Several studies have already indicated the occurrence of GNSS instances where working with distributions that have tails heavier than the normal would be more appropriate. In Heng et al. (2011), for instance, it is shown that GPS satellite clock errors and instantaneous UREs have heavier tails than the normal distribution for about half of the satellites. Similar findings can be found in Dins et al. (2015). Also in fusion studies of GPS and INS, Student’s t-distribution has been proposed as the more suited distribution, see e.g., (Zhu et al. 2012; Zhong et al. 2018; Wang and Zhou 2019). And similar findings can be found in studies of multi-sensor GPS fusion for personal and vehicular navigation (Dhital et al. 2013; Al Hage et al. 2019).

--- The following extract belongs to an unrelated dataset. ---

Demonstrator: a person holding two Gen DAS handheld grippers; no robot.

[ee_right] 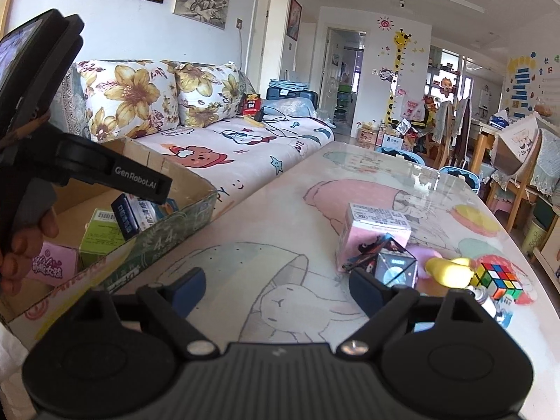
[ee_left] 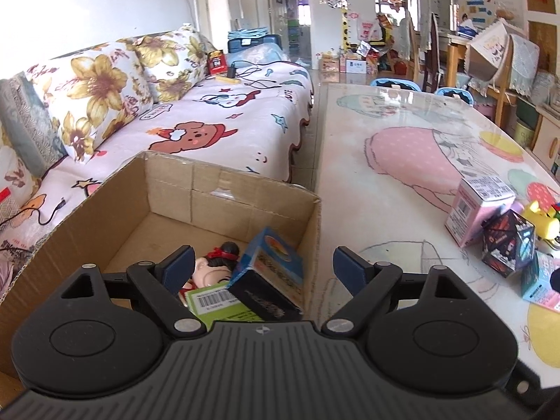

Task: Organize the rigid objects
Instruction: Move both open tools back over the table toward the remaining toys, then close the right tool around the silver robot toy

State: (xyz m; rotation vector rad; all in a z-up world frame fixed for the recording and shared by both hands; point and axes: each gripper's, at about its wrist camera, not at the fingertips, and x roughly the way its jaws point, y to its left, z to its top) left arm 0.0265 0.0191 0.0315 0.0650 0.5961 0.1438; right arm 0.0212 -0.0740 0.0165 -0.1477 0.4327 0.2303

This contribution is organized as follows. We start with a brief review of the theory of integer equivariant estimation in Sect. 2. Here, we emphasize the difference between integer equivariant estimation and integer estimation and show that the structure of the BIE estimator is one of a weighted average over the combined spaces of real and integer numbers. In Sect. 3, we present the general expression of the BIE estimator for elliptically contoured distributions. This will be done for the mixed-integer model, the integer-only model and the real-only model. We also emphasize here how the probability density function determines the structure of the estimator. Then, in Sects. 4, 5 and 6, we derive the explicit expressions of the BIE estimator for the multivariate normal, the contaminated normal and the multivariate t-distribution. In Sect. 7, they are compared and is it shown how they can be computed efficiently. The summary and conclusions are given in Sect. 8.
We make use of the following notation: \(A^{T}\) is the transpose of matrix A, \(\mathcal {R}(A)\) denotes the range space of matrix A and \(\mathcal {N}(A)\) its null space. \(||y||_{\varSigma }^{2}=(y)^{T}\varSigma ^{-1}(y)\) denotes the weighted squared norm of vector y and \(|\varSigma _{yy}|\) the determinant of matrix \(\varSigma _{yy}\). A matrix U is said to be a basis matrix of a subspace \(\mathcal {V}\), if the column vectors of U form a basis of \(\mathcal {V}\), i.e., the columns of U are linearly independent (full rank) and \(\mathcal {R}(U)=\mathcal {V}\). The subspace \(\mathcal {V}^{\perp }\) is the orthogonal complement of \(\mathcal {V}\). We also make a frequent use of the PDF transformation rule: If \(x=Ty+t\) and \(f_{y}(y)\) is the probability density function (PDF) of y, then \(f_{x}(x)=|T|^{-1}f_{y}(T^{-1}(y-t))\) is the PDF of x. P[E] denotes the probability of event E, \(\sim \) ‘distributed as,’ and \(\mathsf {E}(.)\) and \(\mathsf {D}(.)\), the expectation and dispersion operator, respectively.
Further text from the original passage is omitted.